[miningmx.com] — Government-owned industrial lender, the Industrial Development Corporation (IDC), has shed some light on its involvement in a series of transactions that led to the controversial sale of Wesizwe Platinum shares belonging to the Bakubung community, a poverty-stricken North West tribe.
“The IDC paid a premium on the shares,” said Abel Malinga, IDC’s head of mining and beneficiation.
He said the IDC bought the Wesizwe shares worth R296m, which were housed in two special purpose vehicles (SPVs) – Hippo Mining Ventures (HMV) and African Continental Resources Ventures (ACRV). Private equity and investment firm Musa Capital, which created the SPVs, advised the Bakubung tribe on the deals.
“The purpose of the investment in ACRV and HMV was to enable them to purchase an equity stake in Wesizwe and enable the community to realise value upfront instead of maybe receiving a dividend in 2021 if the Wesizwe project was to be implemented as per the original plan,” Malinga said.

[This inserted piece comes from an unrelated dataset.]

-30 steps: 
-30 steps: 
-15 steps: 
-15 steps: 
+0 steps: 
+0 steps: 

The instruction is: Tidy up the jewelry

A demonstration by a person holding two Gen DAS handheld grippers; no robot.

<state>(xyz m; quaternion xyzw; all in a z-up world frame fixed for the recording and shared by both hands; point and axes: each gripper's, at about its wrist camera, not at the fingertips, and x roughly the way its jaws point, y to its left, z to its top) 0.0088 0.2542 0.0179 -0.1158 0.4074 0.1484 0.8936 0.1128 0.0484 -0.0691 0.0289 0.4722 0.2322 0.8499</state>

He said the IDC injected the funding into the SPVs in March last year and that proceeds from the planned mine would eventually repay the financer’s equity investment.
“Should this development not materialise, the IDC will pursue its rights in terms of agreements with the relevant parties,” he said.
A source familiar with the transactions said the Bakubung tribe raised R200m from a separate SPV, Newshelf 925, which was funded by German lender Deutsche Bank.
This week the bank declined to provide details about the deal.
Corporate affairs director at Deutsche Colin Brown said: “We have cooperated with (audit firm) KPMG and will provide our full cooperation to the court.”
Margaret Monnakgotla, who claims to be acting for the Bakubung royal family, ordered a KPMG probe into the sale of the shares. She is currently embroiled in a legal dispute over the Bakubung throne with her younger brother, Ezekiel Monnakgotla, who has been acting chief since 2003. Whoever prevails will control the tribe’s assets in Wesizwe.
The KPMG probe has raised suspicion that Bakubung’s shares in Newshelf were sold to unknown investors at a discount.
KPMG claims that Deutsche Bank funded the deal to the tune of R400m and that the 70 million shares in Newshelf were put up as collateral in the event that the company defaulted.
The shares, including, Bakubung’s 44 million Wesizwe shares in Newshelf, are in danger of being attached by Deutsche if the SPV does not settle its debt in full with the lender by December.